- _Problem statement_
Print the data below exactly, but only the lines from the one containing "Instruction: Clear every" down to the one containing "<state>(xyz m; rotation", inclusive.

-=-=-=-=-

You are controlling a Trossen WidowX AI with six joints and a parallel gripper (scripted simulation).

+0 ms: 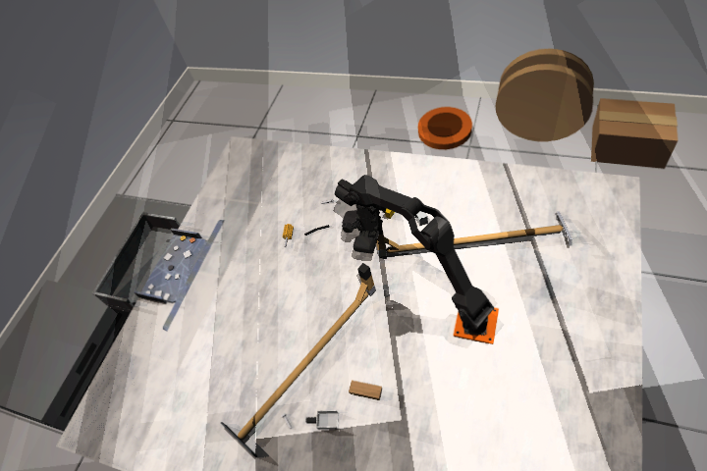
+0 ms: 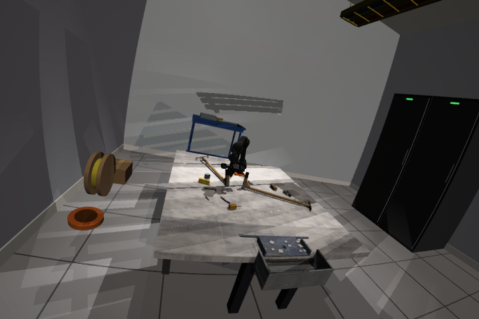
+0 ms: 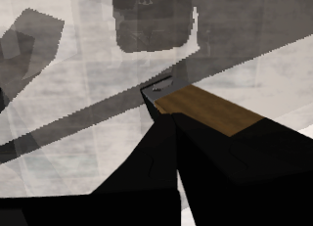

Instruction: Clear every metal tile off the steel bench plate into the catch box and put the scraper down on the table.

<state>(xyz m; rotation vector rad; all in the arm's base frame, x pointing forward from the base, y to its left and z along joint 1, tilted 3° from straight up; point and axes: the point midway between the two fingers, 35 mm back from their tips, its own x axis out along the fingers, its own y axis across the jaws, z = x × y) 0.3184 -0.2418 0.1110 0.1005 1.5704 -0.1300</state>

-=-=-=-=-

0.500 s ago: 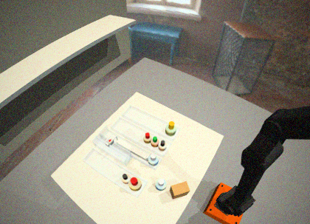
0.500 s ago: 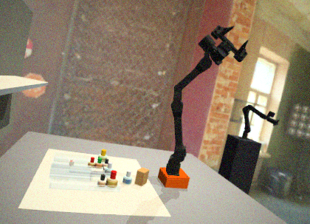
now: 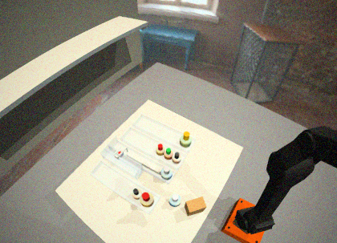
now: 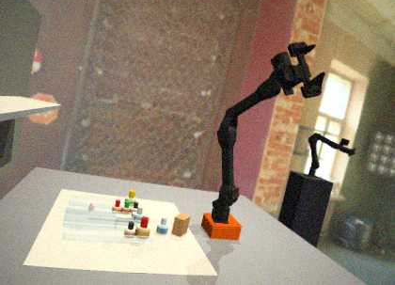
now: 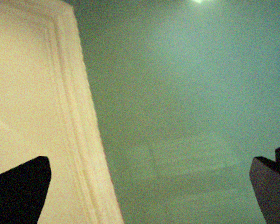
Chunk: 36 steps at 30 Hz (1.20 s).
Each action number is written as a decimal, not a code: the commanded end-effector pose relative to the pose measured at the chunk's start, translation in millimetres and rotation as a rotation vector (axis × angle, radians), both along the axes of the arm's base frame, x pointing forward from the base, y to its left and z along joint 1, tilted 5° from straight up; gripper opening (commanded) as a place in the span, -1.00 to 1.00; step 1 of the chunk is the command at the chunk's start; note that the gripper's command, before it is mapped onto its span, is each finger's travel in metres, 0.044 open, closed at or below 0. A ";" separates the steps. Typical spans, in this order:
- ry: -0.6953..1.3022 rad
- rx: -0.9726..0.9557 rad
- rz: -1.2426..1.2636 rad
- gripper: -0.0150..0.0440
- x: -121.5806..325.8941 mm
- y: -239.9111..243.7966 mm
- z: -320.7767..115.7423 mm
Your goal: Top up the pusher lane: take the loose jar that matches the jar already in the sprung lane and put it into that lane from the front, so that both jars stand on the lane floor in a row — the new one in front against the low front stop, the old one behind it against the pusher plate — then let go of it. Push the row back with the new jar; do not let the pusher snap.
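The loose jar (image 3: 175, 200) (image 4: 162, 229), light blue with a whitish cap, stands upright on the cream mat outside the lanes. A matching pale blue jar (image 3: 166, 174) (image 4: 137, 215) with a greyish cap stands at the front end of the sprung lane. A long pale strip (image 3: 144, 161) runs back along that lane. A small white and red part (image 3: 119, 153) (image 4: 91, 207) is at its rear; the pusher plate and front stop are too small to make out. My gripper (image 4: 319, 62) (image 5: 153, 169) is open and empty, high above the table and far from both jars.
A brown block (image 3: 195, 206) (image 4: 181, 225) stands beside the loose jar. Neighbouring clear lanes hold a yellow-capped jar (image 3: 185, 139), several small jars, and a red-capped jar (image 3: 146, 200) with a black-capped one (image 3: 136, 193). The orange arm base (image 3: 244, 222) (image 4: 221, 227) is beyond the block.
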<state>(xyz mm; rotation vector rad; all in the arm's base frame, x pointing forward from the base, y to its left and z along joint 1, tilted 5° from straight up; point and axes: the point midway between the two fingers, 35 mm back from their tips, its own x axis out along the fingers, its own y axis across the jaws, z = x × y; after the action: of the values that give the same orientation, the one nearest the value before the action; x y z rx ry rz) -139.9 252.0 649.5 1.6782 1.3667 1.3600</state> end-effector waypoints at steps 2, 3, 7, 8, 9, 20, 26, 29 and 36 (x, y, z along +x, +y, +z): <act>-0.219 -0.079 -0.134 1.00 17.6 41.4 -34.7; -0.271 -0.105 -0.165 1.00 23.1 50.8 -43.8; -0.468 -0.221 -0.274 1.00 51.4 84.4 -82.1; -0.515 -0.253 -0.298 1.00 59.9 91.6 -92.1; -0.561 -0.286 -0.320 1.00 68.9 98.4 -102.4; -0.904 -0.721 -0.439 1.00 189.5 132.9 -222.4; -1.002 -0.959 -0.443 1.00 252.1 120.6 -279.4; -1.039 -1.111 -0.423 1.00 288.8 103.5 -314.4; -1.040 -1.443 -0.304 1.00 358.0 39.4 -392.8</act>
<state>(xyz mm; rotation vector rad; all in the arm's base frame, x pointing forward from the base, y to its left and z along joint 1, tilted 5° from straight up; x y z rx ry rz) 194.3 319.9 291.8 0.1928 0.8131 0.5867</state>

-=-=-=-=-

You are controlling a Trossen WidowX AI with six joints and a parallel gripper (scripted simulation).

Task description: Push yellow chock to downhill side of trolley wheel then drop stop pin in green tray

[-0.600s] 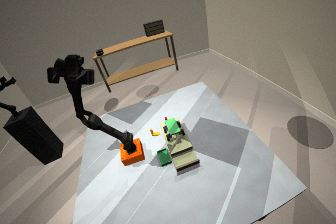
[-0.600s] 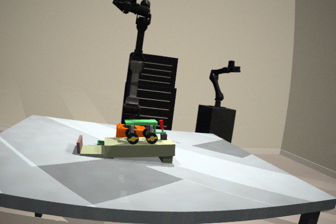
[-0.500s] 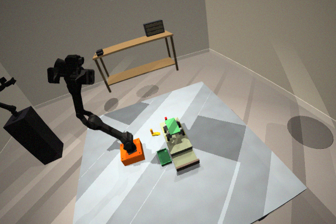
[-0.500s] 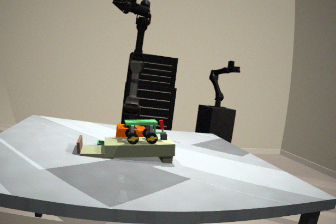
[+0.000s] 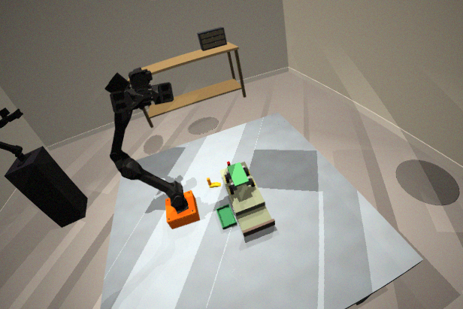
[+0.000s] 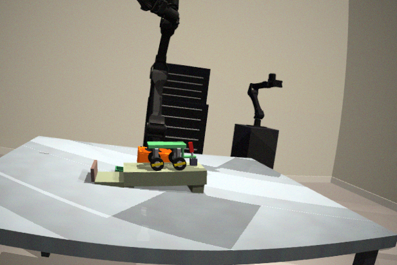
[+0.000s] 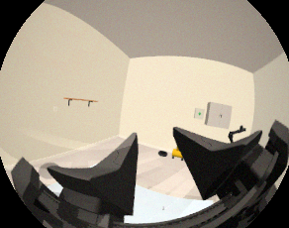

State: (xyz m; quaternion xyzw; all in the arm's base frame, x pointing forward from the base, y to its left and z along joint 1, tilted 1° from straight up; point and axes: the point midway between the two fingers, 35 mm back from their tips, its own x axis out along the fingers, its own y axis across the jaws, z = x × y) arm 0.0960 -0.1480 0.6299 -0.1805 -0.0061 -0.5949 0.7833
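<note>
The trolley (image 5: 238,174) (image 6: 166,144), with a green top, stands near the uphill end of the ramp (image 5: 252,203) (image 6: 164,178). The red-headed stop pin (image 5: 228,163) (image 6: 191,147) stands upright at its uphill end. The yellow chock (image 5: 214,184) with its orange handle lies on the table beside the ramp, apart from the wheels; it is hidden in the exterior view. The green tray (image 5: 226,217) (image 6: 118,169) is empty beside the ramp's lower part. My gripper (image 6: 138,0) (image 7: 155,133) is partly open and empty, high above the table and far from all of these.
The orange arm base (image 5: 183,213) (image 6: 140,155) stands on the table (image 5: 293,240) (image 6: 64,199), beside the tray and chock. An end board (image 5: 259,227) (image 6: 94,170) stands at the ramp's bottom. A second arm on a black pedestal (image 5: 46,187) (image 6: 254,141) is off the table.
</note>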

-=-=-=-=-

- _Answer to this exercise_
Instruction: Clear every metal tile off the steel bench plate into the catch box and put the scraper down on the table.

<state>(xyz m; rotation vector rad; all in the arm's base frame, x pointing forward from the base, y to its left and z along joint 1, tilted 3° from straight up; point and axes: the point midway between the two fingers, 35 mm back from their tips, its own x axis out along the fingers, its own y axis across the jaws, z = x × y) 0.3184 -0.2418 0.1110 0.1005 1.5704 -0.1300</state>

No additional lines are needed for this answer.